B.  Consider:  In days of early Christian empire-expansion conversions (usually convert or die) the times and powers du jour of course needed figureheads. How else  to personify the new ideology, show it is truly local, and form an indigenous-local rallying point.
St. Hallvard, as Byzantine. Odd.
In Norway, St. Olav was far more amenable to those persuasions, as a concept, but Hallvard is a fine favorite son. No sainthood needed. Is that so?

Anywhere: Test whether ideological opportunism arises to adapt and spin an otherwise ordinary local tale to religious purposes. In other depictions, he is not saintly dressed, but in ordinary Old Norse.  This tryptych, three scenes combined to make one, is on Town Hall. Bully boaters on the left, bully boaters with archer on the right, Hallvard in the center, the woman drowning, drowning, drowned.
Saint Hallvard, Patron Saint of Oslo; in Norse dress,

Sources:  Find the tales and various narrators at

 See also

Perhaps just skip the hype, look about, and enjoy the fjord at Oslo, the marina, and make a note to look all this up further.

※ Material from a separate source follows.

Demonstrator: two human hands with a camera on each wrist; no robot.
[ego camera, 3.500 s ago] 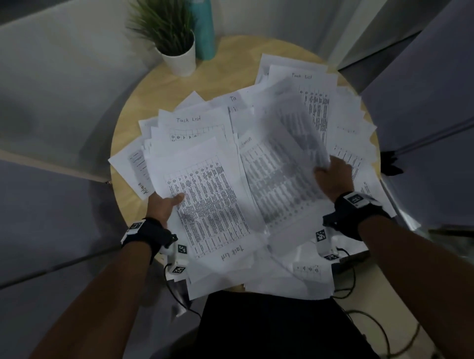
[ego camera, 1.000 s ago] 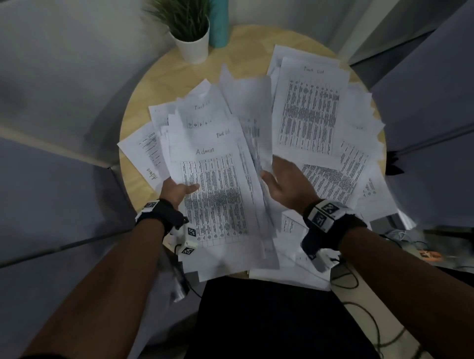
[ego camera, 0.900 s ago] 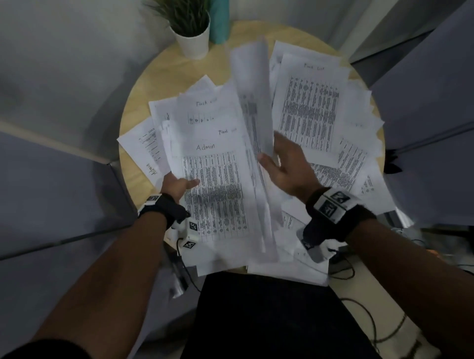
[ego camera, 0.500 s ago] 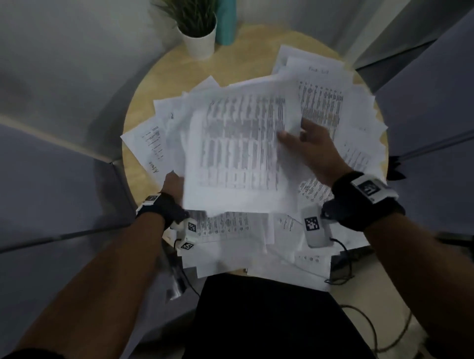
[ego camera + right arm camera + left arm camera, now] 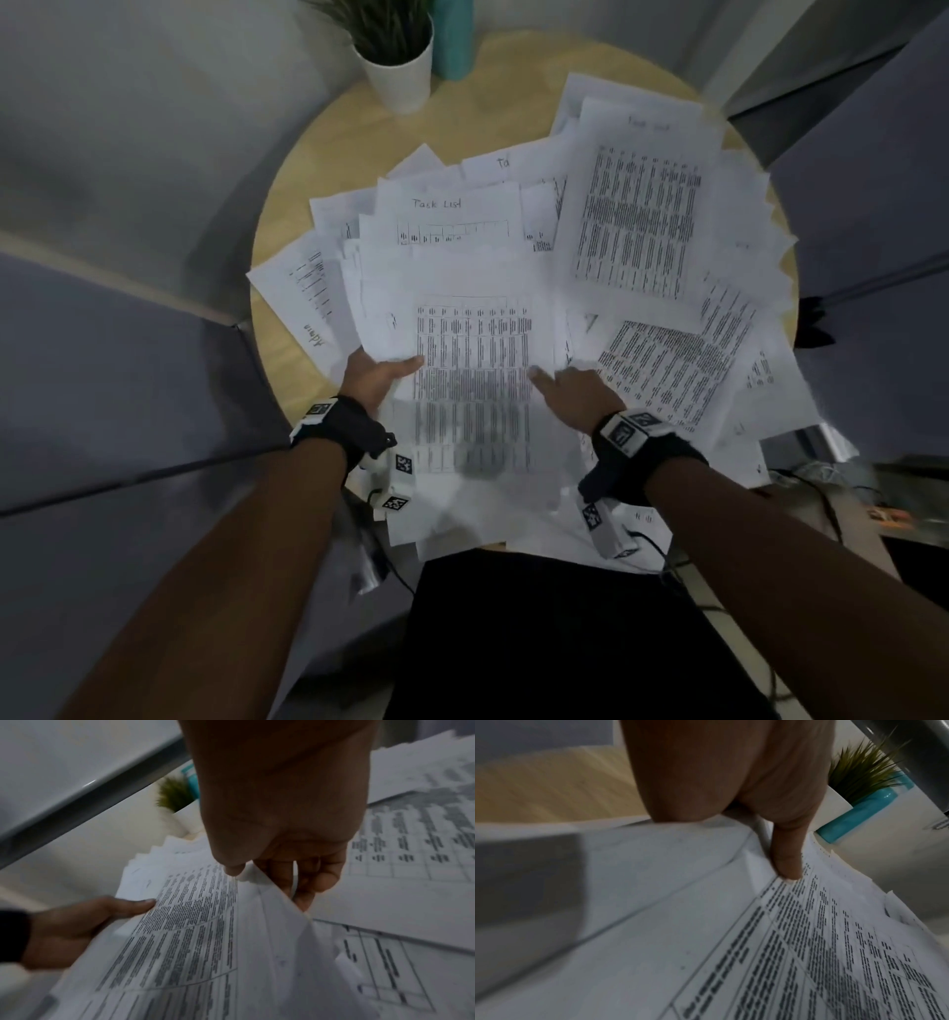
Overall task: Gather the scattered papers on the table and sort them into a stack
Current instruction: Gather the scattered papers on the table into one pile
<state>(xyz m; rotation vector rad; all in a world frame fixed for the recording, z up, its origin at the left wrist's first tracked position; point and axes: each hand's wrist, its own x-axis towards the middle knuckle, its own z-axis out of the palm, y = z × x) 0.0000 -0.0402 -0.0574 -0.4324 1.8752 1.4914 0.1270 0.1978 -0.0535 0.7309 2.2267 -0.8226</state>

Oslo Fjord, Marina.  Downtown area.

So:  Is this so?  That sainthood may well be a matter of religio-politics and institutional needs at the time for their own agendas, not sanctity at all. Is doing a single good deed enough to sanctify someone?  No. A miracle is needed. Have none? Call a slipped knot a miracle. Perhaps, of course, it was. And a martyrdom would be good. But here, there is no indicia of the faith of the failed rescuer to put his religious faith behind trying to save a lady in distress and himself getting killed in the process.

Follow the underwater dots of Saint Hallvard to his sainthood. Was there a miracle, a martyrdom, anything really saintly, a repeated saintly pattern. Yes, that is a naked woman, and he a young man.